How do you go about getting unstuck?

Topic.

I’m 36, have battled with depression, anxiety and imposter syndrome since I was around 11 or 12.
It’s always been there.
I haven’t been able to fully kick my depression and all other issues since fall of 2015 when I lost my dream job. That is a long story that, honestly, dont want to go too deep into. Let’s just say I lost my job because instead of following my head and heart in doing what was right, I followed what my boss told me to do and it all fell on me for it.
Since then, I dropped deep into the murky waters of depression. My marriage suffered greatly. My kids felt the negative effects of it and for a long time I couldnt get out of it. Winter 2016 I attempted to take my life. Still deep in my depression, I kept going for my kids. Hand wrapped around the handle, thumb drawn on the hammer and finger on the trigger, all I could see was their little faces seeing their father lowered into the ground and forever wondering why Daddy wasnt there anymore.
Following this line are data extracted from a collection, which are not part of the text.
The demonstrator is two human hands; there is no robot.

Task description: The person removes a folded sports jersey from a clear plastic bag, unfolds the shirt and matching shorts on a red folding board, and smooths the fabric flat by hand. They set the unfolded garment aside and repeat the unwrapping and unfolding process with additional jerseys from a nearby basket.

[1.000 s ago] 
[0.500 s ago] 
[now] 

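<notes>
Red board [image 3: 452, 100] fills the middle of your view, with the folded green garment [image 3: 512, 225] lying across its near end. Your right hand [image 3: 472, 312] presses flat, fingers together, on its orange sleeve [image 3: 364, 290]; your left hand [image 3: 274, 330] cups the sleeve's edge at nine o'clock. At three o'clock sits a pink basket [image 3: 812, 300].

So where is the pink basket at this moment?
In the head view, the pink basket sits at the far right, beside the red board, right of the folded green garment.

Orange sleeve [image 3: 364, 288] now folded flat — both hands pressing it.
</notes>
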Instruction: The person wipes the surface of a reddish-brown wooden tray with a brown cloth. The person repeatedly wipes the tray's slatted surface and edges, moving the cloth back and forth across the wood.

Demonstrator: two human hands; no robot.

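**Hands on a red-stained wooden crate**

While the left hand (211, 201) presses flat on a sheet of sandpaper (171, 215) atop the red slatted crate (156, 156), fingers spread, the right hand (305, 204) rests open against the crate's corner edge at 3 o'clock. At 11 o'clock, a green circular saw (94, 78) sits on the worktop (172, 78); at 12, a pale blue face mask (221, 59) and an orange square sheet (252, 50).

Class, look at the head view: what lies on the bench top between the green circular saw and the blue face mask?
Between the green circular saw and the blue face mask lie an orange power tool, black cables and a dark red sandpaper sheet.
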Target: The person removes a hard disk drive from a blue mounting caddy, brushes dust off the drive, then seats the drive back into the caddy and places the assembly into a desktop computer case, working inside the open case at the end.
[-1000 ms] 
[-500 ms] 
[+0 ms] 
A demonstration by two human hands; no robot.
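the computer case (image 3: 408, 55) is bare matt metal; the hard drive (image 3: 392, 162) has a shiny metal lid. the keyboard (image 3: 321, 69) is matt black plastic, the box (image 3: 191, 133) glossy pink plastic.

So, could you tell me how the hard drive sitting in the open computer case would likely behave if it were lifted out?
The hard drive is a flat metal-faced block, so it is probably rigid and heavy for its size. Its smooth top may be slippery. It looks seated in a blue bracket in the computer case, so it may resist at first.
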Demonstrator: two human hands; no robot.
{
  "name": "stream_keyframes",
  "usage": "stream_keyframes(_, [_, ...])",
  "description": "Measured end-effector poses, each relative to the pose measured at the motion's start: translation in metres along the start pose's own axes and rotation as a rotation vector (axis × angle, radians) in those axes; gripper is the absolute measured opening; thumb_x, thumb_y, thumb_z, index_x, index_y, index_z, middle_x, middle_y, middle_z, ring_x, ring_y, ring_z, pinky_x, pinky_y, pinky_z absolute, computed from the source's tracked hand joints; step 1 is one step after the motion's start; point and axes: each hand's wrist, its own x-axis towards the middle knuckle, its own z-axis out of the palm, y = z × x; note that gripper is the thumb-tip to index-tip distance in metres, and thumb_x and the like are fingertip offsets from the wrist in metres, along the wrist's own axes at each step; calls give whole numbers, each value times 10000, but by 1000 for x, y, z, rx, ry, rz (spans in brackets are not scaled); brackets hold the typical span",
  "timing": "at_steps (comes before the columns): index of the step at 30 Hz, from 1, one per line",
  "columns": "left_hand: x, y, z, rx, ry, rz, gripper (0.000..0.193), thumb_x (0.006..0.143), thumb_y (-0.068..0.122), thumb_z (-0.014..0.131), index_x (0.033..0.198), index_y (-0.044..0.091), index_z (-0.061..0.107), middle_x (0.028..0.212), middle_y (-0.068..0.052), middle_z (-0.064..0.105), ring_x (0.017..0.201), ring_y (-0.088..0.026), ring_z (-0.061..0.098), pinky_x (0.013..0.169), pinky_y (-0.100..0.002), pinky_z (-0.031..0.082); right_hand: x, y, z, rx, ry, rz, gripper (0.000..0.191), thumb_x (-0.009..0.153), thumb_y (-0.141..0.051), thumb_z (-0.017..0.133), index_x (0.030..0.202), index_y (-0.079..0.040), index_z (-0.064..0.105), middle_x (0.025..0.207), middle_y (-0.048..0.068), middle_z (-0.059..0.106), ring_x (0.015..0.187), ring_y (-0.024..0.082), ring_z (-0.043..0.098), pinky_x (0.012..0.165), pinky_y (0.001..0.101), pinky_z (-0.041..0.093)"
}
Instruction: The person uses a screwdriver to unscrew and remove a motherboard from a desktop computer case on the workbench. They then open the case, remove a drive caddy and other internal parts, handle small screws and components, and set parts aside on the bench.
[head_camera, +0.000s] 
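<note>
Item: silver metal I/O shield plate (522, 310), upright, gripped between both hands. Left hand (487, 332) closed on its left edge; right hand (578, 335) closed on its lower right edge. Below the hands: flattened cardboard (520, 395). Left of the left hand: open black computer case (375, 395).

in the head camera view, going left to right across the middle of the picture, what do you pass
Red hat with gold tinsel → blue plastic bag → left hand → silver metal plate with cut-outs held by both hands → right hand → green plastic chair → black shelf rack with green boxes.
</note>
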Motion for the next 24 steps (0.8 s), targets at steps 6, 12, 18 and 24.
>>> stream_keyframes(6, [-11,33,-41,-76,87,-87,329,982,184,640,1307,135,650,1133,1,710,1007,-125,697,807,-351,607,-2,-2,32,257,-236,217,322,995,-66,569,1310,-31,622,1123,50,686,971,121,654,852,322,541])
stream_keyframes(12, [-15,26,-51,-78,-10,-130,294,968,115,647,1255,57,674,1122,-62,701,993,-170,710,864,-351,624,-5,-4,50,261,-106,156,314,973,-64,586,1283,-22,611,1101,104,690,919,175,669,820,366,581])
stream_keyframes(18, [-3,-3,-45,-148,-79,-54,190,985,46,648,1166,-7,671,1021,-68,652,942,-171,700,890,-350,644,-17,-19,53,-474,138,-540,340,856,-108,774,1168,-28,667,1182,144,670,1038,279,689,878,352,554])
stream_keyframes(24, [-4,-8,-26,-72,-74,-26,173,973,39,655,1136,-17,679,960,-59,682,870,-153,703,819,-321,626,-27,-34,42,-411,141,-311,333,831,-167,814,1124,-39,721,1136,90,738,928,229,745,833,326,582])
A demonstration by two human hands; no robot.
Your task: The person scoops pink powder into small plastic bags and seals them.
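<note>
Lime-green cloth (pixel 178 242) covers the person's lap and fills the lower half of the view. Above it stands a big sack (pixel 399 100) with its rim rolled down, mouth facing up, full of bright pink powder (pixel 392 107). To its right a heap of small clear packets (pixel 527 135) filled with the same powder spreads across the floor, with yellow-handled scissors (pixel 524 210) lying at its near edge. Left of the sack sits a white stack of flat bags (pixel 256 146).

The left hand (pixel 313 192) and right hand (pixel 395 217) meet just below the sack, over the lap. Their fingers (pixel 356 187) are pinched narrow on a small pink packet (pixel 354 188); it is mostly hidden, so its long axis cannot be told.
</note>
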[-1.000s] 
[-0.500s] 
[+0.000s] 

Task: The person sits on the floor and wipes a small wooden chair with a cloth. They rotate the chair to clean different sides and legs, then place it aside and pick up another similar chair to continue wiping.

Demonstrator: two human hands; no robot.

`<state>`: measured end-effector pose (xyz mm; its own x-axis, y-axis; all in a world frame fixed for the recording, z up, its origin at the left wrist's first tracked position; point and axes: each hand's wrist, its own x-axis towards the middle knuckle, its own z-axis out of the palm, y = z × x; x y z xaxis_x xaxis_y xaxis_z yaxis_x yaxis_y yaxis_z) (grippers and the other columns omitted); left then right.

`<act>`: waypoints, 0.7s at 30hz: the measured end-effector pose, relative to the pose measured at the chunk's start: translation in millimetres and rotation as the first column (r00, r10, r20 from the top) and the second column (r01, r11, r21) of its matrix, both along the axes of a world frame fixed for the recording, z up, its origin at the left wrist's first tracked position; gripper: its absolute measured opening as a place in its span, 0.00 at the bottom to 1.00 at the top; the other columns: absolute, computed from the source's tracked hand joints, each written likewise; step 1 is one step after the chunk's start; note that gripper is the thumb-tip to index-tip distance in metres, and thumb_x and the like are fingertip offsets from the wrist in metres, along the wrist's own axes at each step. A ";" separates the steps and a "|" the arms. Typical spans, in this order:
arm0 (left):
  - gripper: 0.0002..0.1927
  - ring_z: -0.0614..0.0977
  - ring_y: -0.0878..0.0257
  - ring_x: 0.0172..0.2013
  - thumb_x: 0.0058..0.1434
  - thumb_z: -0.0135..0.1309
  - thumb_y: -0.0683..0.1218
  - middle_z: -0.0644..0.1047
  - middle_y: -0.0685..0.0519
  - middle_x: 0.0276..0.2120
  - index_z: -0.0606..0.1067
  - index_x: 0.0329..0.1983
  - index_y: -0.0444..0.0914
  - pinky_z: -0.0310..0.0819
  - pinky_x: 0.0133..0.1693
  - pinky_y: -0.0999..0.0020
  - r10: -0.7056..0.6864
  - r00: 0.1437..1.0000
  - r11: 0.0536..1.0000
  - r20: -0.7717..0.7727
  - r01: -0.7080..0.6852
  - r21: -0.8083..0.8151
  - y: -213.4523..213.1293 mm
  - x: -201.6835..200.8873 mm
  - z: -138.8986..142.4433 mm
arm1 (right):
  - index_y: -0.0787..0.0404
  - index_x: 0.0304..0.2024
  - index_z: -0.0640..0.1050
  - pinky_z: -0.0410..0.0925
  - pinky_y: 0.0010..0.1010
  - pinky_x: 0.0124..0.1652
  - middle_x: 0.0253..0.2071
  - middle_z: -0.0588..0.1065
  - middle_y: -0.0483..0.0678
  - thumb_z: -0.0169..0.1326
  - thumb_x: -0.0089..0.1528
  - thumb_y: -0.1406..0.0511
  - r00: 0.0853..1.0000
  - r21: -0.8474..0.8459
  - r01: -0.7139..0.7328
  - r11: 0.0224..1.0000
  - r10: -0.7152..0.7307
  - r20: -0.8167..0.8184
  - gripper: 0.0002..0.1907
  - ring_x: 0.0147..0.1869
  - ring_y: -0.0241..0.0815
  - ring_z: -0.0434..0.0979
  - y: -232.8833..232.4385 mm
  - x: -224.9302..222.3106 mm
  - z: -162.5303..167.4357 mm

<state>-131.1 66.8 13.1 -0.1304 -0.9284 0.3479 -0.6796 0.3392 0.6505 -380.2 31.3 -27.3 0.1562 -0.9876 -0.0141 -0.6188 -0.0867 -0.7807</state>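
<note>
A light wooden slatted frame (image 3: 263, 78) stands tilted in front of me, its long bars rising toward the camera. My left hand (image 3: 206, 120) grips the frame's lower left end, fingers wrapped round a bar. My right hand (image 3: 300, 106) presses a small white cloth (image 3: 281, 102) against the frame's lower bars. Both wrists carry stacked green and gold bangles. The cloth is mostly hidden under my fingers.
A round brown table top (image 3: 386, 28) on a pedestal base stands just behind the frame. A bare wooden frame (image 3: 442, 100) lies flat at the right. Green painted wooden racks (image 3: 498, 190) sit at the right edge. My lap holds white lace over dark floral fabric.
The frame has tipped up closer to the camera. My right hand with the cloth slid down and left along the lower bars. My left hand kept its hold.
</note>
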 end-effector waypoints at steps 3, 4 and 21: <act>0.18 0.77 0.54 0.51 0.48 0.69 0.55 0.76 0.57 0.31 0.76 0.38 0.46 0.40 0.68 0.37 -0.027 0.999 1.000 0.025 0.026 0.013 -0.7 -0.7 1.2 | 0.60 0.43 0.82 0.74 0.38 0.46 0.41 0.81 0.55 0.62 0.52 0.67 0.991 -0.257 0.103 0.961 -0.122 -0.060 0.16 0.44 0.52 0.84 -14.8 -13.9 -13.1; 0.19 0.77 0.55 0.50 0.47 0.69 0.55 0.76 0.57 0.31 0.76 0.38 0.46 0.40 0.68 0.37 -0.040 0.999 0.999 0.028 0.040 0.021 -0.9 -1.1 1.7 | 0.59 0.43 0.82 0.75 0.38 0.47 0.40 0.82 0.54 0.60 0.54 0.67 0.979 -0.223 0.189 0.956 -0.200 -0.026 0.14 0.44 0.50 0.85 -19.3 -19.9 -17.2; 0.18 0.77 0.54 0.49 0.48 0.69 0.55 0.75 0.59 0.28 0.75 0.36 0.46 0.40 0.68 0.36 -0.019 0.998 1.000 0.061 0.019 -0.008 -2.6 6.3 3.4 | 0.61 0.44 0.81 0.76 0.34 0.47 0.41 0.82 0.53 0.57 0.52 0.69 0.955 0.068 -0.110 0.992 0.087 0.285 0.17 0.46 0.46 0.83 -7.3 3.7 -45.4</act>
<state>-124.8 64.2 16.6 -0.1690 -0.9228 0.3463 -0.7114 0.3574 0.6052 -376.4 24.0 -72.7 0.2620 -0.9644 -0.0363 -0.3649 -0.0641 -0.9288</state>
It broke me in a way that made me want to keep going.
Bouncing from job to job, trying to seek help by meeting with my therapist and things seemed to get better better instead if in my marriage. Too little, too late.
August of last year, my wife asked for a divorce. I was already struggling in marriage and life due to my current job having me be gone on the road for at least 4 weeks at a time and only home for 4 days before going back out.
My depression reared its nasty head back around and slowly started to break me again.
I’m still going through the divorce.
The woman I fell in love with senior year in high school was no longer the person I knew or loved, but a hurtful, conniving combatant in the battle of divorce. I’m left with nothing but the job I hate.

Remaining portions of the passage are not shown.